Le questioni sollevate oggi dal Pontefice hanno dunque un carattere ampio. Francesco si è rivolto ai governanti invocando una nuova etica, capace anche di guardare a Dio, un’etica non ideologica, che sappia però trovare nuovi equilibri fra politica e finanza, fra governi e mercati, affinché il “denaro” non diventi il padrone di ogni scelta e decisione. Anche perché così facendo si producono ingiustizie, infelicità e precarietà. Per altro Bergoglio ha toccato pure temi come l’evasione fiscale al corruzione che pure hanno una particolare eco nel nostro Paese.
«L’indebitamento e il credito – ha affermato il vescovo di Roma – allontanano i Paesi dalla loro economia reale e i cittadini dal loro potere d’acquisto reale. A ciò si aggiungono, oltretutto, una corruzione tentacolare e un’evasione fiscale egoista che hanno assunto dimensioni mondiali. La volontà di potenza e di possesso è diventata senza limiti». In questo contesto il Pontefice ha rilanciato il ruolo della fede che può essere riferimento per i gravi problemi determinati da una crisi finanziaria e sociale globale che non accenna a diminuire.
«Dietro questo atteggiamento – ha infatti spiegato il Papa – si nasconde il rifiuto dell’etica, il rifiuto di Dio. Proprio come la solidarietà, l’etica dà fastidio! È considerata controproducente: come troppo umana, perché relativizza il denaro e il potere; come una minaccia, perché rifiuta la manipolazione e la sottomissione della persona». L’etica è considerata un problema «perché conduce a Dio, il quale si pone al di fuori delle categorie del mercato. Dio è considerato da questi finanzieri, economisti e politici, come non gestibile, addirittura pericoloso perché chiama l’uomo alla sua piena realizzazione e all’indipendenza da ogni genere di schiavitù». Al contrario, «l’etica – un’etica non ideologica naturalmente – permette, a mio parere, di creare un equilibrio e un ordine sociale più umani». Da qui l’appello ai governanti e agli esperti di finanza affinché prendano in considerazione «le parole di san Giovanni Crisostomo: “Non condividere con i poveri i propri beni è derubarli e togliere loro la vita. Non sono i nostri beni che noi possediamo, ma i loro”».

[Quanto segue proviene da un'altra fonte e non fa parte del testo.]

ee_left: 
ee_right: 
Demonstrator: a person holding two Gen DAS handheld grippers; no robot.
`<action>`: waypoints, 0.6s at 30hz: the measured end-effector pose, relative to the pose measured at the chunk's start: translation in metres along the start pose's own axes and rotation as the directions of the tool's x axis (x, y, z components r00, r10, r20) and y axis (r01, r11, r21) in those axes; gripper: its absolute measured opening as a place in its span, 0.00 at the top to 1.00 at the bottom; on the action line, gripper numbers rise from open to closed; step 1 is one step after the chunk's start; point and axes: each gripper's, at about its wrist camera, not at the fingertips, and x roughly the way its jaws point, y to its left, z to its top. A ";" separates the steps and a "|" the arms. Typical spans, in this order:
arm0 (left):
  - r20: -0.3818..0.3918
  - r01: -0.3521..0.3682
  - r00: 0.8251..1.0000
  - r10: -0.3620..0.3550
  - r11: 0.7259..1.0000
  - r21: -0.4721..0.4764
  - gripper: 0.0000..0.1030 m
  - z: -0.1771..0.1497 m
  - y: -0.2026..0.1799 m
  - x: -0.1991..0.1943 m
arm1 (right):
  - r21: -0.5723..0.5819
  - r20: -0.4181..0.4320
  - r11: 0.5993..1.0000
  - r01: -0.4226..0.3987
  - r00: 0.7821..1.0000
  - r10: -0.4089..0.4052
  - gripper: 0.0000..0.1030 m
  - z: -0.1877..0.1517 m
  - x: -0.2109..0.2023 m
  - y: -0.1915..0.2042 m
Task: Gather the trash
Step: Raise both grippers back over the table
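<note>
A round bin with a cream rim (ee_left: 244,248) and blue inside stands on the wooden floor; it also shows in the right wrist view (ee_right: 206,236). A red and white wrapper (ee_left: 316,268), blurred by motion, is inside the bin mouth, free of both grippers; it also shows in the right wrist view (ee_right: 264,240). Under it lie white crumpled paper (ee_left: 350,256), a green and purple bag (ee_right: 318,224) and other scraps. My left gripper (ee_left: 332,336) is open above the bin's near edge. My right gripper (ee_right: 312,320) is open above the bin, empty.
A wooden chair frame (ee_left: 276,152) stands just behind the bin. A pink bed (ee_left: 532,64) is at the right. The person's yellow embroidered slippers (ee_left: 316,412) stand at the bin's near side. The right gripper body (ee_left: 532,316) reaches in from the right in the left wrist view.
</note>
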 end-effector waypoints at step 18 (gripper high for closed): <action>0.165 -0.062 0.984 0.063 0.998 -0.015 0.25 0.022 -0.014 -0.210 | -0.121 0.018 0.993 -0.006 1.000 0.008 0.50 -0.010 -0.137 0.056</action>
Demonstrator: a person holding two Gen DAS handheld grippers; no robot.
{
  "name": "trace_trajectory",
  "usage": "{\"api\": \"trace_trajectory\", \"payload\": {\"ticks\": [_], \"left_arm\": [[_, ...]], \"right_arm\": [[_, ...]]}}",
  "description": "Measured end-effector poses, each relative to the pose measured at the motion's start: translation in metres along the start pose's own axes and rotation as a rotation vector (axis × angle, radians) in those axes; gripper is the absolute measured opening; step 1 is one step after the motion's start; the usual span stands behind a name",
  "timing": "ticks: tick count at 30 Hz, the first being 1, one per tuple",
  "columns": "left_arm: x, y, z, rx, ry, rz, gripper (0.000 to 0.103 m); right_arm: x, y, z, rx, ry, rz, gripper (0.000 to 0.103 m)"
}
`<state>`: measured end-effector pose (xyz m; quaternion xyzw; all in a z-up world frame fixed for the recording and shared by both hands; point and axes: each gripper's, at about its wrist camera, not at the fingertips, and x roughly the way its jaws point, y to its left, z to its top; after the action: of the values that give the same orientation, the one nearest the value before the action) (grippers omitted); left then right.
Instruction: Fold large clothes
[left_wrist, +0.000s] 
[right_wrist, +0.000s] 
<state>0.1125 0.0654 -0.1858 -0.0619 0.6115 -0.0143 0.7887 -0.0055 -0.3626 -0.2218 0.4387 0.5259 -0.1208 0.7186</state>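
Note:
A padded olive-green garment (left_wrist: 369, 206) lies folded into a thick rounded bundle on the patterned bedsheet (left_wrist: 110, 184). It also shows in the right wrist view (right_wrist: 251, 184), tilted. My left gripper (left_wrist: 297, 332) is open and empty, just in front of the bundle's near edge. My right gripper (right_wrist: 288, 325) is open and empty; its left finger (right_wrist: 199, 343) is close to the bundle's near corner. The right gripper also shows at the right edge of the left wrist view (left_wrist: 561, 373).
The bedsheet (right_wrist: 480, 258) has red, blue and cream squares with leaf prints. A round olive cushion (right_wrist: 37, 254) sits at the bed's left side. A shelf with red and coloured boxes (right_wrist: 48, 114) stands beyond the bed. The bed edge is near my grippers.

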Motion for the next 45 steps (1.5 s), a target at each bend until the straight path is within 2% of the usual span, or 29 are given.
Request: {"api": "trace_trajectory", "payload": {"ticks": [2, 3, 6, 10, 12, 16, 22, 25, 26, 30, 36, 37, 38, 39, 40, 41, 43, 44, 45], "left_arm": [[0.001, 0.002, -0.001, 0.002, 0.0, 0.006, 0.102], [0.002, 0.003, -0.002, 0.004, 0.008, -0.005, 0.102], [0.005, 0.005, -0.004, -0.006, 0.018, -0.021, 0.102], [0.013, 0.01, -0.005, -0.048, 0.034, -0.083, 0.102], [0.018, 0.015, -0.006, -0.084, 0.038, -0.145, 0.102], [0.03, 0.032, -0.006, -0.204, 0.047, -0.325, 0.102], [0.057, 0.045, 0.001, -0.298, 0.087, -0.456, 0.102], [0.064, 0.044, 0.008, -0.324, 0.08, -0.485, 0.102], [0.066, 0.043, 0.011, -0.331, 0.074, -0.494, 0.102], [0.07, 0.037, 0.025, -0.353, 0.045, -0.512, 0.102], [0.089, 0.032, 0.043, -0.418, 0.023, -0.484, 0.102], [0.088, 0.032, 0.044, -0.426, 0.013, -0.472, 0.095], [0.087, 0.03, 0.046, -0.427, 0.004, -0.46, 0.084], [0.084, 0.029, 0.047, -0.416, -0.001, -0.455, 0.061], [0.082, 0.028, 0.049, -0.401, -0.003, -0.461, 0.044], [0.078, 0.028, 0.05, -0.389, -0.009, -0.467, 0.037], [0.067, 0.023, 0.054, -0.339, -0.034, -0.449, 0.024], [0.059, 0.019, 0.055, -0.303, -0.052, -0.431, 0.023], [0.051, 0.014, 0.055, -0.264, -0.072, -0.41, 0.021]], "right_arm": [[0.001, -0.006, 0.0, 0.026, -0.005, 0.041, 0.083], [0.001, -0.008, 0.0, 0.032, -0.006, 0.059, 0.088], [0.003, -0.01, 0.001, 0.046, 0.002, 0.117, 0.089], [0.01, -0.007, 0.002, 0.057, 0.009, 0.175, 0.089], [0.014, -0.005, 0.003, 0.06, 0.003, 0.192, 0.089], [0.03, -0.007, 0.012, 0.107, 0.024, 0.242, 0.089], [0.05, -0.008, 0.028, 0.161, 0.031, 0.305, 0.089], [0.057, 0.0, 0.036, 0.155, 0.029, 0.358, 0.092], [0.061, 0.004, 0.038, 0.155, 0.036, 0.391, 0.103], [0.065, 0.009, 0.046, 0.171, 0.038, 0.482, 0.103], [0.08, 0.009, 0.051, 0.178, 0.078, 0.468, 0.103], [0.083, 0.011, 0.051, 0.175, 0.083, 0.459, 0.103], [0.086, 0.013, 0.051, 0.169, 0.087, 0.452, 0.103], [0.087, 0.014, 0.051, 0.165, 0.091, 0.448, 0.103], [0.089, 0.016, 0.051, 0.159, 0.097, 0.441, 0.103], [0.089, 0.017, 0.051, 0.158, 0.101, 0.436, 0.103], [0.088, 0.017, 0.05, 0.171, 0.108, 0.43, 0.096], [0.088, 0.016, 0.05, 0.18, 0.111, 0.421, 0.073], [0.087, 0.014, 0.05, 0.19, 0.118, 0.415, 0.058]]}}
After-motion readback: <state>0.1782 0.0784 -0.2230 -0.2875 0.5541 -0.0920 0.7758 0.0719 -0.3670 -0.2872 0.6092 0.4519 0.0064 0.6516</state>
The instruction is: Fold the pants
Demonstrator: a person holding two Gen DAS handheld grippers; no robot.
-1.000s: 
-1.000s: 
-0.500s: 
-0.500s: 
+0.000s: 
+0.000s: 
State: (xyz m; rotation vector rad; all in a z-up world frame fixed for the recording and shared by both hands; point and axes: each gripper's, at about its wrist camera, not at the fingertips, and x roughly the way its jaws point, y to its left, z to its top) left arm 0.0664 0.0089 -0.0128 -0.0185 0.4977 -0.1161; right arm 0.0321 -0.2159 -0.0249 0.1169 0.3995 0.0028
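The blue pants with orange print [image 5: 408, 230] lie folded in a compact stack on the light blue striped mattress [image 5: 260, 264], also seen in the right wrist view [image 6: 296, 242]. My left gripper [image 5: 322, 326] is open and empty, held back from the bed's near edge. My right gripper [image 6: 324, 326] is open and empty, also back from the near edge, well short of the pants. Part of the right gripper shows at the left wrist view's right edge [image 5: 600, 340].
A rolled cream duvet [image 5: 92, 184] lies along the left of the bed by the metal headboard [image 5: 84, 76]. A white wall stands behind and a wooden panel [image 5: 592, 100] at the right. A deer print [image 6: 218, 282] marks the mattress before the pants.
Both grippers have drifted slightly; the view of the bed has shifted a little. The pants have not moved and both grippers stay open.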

A partire da questo ragionamento il Papa ha proposto una riforma della finanza internazionale che si trasformi ponendo al centro del proprio agire principi non puramente speculativi. «Cari ambasciatori – ha detto in proposito Bergoglio – sarebbe auspicabile realizzare una riforma finanziaria che sia etica e che produca a sua volta una riforma economica salutare per tutti». Ma certo una simile trasformazione «richiederebbe un coraggioso cambiamento di atteggiamento dei dirigenti politici. Li esorto ad affrontare questa sfida, con determinazione e lungimiranza, tenendo conto naturalmente della peculiarità dei loro contesti». Ma la bussola che deve indicare il cammino resta la stessa: «Il denaro deve servire e non governare! Il Papa ama tutti, ricchi e poveri; ma il Papa ha il dovere, in nome di Cristo, di ricordare al ricco che deve aiutare il povero, rispettarlo, promuoverlo. Il Papa esorta alla solidarietà disinteressata e a un ritorno dell’etica in favore dell’uomo nella realtà finanziaria ed economica».
Lungo questo cammino la Chiesa intende fare la sua parte: essa infatti «ricorda che il bene comune non dovrebbe essere una semplice aggiunta, un semplice schema concettuale di qualità inferiore inserito nei programmi politici. La Chiesa incoraggia i governanti ad essere veramente al servizio del bene comune delle loro popolazioni». Quindi «esorta i dirigenti delle realtà finanziarie a prendere in considerazione l’etica e la solidarietà. E perché non potrebbero rivolgersi a Dio per ispirare i propri disegni? Si formerà allora una nuova mentalità politica ed economica che contribuirà a trasformare la dicotomia assoluta tra la sfera economica e quella sociale in una sana convivenza».